YOUR INSTRUCTIONS – Going line by line through the records below, count those with the word "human" and give only the count.

GIVEN DATA –

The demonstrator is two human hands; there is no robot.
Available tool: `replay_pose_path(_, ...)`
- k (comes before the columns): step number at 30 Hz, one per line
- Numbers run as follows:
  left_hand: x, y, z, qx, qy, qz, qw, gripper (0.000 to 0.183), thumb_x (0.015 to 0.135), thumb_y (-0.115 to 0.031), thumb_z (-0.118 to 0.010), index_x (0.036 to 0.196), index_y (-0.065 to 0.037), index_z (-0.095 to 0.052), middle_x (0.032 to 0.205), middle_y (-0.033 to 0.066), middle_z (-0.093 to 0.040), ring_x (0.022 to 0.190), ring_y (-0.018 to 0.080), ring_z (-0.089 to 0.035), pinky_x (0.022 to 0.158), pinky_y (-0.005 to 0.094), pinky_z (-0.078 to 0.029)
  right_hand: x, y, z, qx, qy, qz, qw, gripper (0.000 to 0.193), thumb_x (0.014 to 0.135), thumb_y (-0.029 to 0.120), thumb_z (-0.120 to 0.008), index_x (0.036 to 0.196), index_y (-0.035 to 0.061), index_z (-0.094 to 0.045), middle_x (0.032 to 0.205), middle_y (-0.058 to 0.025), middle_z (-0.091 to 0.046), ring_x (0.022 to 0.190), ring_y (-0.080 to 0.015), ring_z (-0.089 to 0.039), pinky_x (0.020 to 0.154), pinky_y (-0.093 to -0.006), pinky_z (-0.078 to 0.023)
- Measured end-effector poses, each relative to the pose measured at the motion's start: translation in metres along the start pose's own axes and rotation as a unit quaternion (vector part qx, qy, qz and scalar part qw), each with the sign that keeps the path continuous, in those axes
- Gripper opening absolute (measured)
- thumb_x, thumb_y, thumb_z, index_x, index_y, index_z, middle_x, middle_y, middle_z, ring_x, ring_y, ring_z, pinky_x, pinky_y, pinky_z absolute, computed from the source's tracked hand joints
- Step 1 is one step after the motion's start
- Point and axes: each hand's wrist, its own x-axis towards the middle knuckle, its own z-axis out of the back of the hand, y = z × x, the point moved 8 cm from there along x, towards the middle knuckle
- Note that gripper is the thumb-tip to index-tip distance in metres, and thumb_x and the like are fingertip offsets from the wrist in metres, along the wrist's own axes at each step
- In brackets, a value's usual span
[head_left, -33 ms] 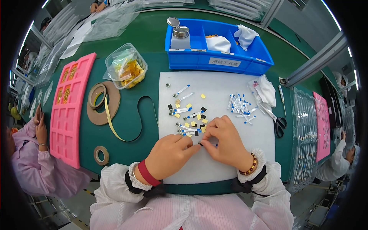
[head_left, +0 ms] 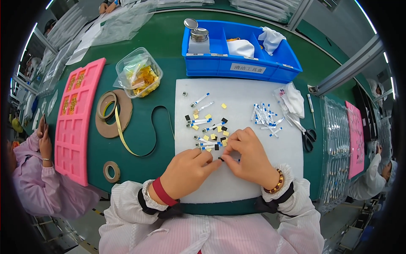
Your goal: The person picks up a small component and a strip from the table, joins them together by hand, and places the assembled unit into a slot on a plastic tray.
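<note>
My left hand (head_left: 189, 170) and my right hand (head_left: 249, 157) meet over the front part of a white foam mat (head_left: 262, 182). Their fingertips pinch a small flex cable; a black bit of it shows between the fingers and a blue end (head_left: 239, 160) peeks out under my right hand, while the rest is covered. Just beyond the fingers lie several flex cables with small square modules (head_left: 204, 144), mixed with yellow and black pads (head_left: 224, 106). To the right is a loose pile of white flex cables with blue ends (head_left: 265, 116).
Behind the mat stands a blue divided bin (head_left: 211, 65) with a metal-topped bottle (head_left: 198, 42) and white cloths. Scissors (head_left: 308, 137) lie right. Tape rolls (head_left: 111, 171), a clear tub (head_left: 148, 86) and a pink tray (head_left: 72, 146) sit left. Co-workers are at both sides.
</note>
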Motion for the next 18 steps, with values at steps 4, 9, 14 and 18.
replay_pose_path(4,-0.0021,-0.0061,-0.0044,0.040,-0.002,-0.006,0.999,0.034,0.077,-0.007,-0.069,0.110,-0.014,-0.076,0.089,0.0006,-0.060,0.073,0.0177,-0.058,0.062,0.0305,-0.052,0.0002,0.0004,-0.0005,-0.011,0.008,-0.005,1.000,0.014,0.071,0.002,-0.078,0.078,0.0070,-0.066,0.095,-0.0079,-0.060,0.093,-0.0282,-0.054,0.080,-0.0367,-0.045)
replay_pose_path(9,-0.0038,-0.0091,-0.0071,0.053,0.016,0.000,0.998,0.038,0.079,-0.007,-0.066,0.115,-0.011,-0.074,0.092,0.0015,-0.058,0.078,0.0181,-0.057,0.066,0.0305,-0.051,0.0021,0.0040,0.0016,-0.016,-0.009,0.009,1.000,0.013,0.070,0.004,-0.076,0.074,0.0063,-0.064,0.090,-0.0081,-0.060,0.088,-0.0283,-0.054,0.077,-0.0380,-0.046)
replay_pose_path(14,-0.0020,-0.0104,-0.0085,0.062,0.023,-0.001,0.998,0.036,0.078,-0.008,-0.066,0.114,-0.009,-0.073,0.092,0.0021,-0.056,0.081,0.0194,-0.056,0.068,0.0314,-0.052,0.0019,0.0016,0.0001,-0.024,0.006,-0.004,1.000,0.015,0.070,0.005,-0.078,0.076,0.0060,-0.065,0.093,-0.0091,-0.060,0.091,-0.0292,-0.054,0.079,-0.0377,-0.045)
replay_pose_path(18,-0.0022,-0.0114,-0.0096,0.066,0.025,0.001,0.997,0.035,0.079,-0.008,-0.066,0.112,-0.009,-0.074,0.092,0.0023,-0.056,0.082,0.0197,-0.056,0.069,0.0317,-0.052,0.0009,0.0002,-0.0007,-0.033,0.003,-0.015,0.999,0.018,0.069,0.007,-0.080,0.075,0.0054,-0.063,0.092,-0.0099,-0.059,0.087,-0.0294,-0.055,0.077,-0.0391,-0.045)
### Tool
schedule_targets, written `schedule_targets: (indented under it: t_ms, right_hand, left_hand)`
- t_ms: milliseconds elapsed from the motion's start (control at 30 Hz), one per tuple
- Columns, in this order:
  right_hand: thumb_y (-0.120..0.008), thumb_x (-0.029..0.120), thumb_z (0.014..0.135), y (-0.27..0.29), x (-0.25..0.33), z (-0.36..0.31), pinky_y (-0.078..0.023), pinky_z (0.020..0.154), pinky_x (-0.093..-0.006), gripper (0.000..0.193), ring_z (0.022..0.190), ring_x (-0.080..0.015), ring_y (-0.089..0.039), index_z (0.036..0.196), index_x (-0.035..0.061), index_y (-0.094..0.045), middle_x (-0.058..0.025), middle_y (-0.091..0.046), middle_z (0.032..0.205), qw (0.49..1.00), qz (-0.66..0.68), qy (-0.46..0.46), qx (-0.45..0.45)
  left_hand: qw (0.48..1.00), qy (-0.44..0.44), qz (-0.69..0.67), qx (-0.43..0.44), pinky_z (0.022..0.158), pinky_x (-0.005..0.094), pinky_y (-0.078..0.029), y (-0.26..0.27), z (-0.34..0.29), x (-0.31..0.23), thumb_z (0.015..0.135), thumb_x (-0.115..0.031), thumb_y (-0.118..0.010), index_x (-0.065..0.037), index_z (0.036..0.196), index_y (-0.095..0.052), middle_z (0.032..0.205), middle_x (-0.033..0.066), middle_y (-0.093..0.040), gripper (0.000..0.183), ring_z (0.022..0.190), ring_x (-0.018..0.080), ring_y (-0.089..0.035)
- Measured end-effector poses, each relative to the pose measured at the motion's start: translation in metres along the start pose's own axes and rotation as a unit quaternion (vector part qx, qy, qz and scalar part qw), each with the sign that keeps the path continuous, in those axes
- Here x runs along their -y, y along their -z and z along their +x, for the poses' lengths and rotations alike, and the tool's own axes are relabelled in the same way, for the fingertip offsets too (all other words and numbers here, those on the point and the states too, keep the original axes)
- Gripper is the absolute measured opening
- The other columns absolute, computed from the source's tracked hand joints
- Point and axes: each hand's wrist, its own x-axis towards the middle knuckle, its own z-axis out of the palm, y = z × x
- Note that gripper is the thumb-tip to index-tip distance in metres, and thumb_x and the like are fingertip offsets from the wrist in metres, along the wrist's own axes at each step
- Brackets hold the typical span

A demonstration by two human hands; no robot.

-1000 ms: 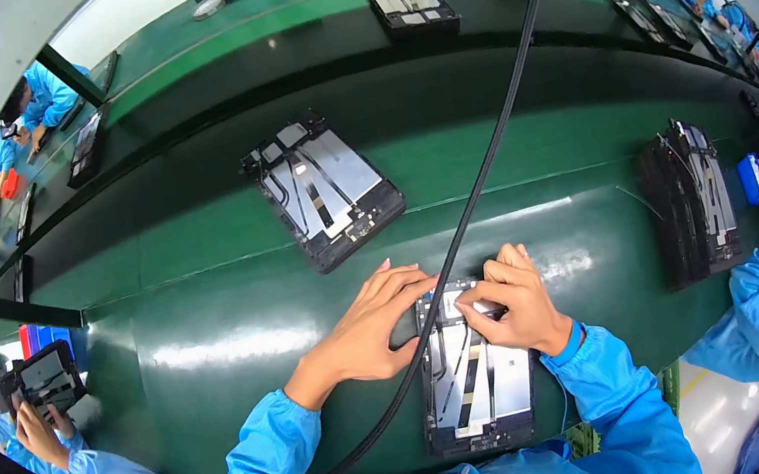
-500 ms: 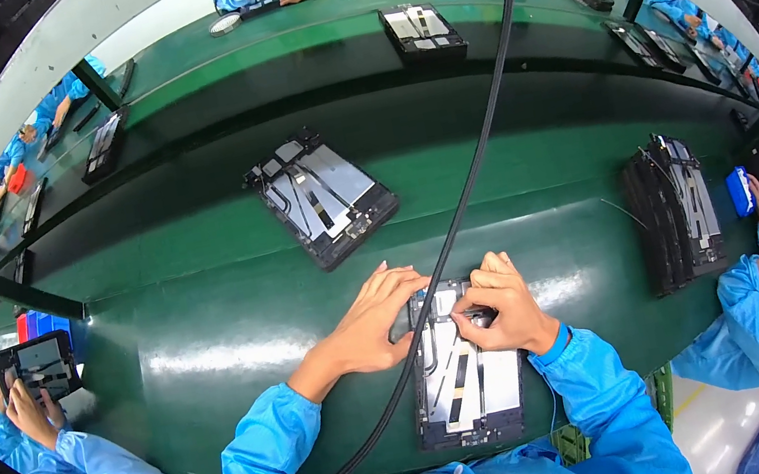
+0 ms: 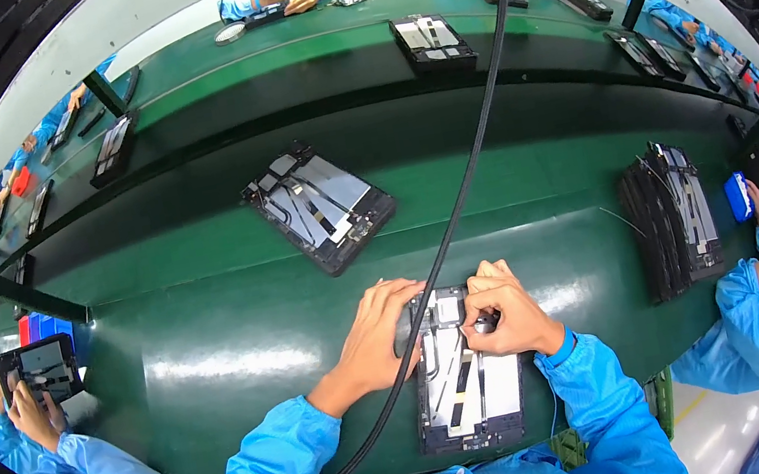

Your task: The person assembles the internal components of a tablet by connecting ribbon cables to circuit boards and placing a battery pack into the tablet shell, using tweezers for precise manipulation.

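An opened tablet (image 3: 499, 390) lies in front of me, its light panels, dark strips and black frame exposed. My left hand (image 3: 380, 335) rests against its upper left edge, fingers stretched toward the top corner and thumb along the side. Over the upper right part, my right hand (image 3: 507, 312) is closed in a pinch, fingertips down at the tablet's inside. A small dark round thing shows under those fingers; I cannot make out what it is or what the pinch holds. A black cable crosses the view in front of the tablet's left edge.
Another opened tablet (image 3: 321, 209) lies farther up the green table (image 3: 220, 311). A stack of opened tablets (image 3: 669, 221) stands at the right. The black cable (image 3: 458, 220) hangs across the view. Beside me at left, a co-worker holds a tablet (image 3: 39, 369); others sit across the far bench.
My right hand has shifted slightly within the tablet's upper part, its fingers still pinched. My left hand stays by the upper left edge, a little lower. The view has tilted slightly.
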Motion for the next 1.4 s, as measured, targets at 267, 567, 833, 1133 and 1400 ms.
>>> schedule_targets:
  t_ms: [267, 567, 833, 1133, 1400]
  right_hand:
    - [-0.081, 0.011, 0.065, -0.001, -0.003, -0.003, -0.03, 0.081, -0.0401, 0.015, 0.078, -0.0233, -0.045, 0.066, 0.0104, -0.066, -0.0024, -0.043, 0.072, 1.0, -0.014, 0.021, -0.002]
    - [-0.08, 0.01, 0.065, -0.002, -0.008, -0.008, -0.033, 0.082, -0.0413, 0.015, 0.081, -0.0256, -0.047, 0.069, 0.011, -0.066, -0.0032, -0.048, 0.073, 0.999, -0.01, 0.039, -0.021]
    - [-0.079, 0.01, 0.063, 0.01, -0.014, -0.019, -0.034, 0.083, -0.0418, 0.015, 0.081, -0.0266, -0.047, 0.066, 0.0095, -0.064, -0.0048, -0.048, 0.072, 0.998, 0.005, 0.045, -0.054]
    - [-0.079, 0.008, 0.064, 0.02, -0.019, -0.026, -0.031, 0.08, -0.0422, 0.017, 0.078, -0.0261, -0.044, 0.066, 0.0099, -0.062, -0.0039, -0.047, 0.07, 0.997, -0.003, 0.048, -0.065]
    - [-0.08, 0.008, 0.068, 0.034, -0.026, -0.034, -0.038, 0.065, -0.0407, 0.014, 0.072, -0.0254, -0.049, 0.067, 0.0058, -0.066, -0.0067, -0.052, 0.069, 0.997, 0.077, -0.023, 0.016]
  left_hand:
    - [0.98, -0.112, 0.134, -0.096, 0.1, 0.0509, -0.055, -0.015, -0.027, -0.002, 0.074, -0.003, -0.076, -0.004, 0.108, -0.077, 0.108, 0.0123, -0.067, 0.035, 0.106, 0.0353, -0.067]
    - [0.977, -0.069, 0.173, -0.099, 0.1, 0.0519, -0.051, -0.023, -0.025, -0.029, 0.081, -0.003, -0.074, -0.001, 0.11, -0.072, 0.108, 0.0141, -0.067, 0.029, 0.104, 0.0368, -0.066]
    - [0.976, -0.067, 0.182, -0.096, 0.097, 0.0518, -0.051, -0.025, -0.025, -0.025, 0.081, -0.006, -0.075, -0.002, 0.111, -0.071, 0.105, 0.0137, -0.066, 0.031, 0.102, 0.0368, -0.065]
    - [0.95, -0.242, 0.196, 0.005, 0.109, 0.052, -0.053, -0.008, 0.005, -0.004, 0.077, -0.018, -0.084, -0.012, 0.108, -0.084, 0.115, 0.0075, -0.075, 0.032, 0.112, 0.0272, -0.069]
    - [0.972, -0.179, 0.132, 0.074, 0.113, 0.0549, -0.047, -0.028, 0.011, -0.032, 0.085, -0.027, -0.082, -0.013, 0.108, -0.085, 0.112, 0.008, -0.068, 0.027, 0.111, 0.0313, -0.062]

OUTPUT OF THE TASK – 2